A College Education changes a person, a house does not. Foreclosed homeowners can rent for the rest of their lives. A College graduate with a degree finds it emotionally devastating to resort to a “lower” or manual job. Not using your education in a job makes the education worthless in the eyes of a future employer. So when the economy improves, you can find yourself unqualified for a job in the field of your education.

This is why, unlike the housing bubble, the Education bubble is still growing. The new message is that if you cannot find a job, you need to be retrained. So more loans are being taken for this additional education or retraining. The USA Today points out that $100 billion of these retraining loans were issued last year. And student loans are now exceed $1 trillion in America. This not a dream, it is an addiction.

The addiction is what makes College Education a bigger bubble than Housing. The Housing bubble was in in the pricing of houses. Homeowners are in trouble because their houses are worth far less than their mortgage debt. Education, on the other hand, can be a bubble even when it is free.

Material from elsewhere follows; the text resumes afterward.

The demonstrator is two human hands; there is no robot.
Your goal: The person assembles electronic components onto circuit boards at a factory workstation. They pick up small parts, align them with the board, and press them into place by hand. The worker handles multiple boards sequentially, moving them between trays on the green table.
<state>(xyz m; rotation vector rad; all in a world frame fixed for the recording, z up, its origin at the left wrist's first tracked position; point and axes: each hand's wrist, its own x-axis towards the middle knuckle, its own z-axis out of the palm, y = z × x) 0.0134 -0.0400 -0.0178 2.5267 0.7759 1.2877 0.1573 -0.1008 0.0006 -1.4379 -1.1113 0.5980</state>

Look at Europe. Developed European societies are creating legions of educated unemployed via inexpensive or virtually free college education. The Middle Eastern regimes, especially the progressive ones, have poured massive amounts of money to build Universities to “educate” their youth. The education is free in most cases.

What did the Middle Eastern regimes get for their investment? The emotional scream of a man in Cairo’s Tahrir Square who said “I have a law degree but I can’t find a job. So I am reduced to selling food on the streets.” This is an echo of the fury of a man in Zuccotti Park in New York who shouted “I have two degrees but I can’t find a job“.

The education bubble is more dangerous because of what education does to young minds. Education gets into your psyche. It makes you feel important and a better person. An educated unemployed
person still feels superior to a truck driver, to a mine worker even
though the truck driver, the mine worker might make far more money. Giving up this higher status is destructive to the soul. This is why the educated unemployed do not blame Universities or Colleges for giving them defective education. They blame society.

This
is what makes the educated unemployed dangerous to society. Just think
back to the French Revolution, the Iranian Revolution. They were led by
the educated unemployed. This year’s Arab spring was also led by the
educated unemployed. Homeowners with a family, with kids do not create social chaos, they do not riot and burn. The educated unemployed youth do.

We all hear their primal scream from all corners of the world. Yet, we pay no attention.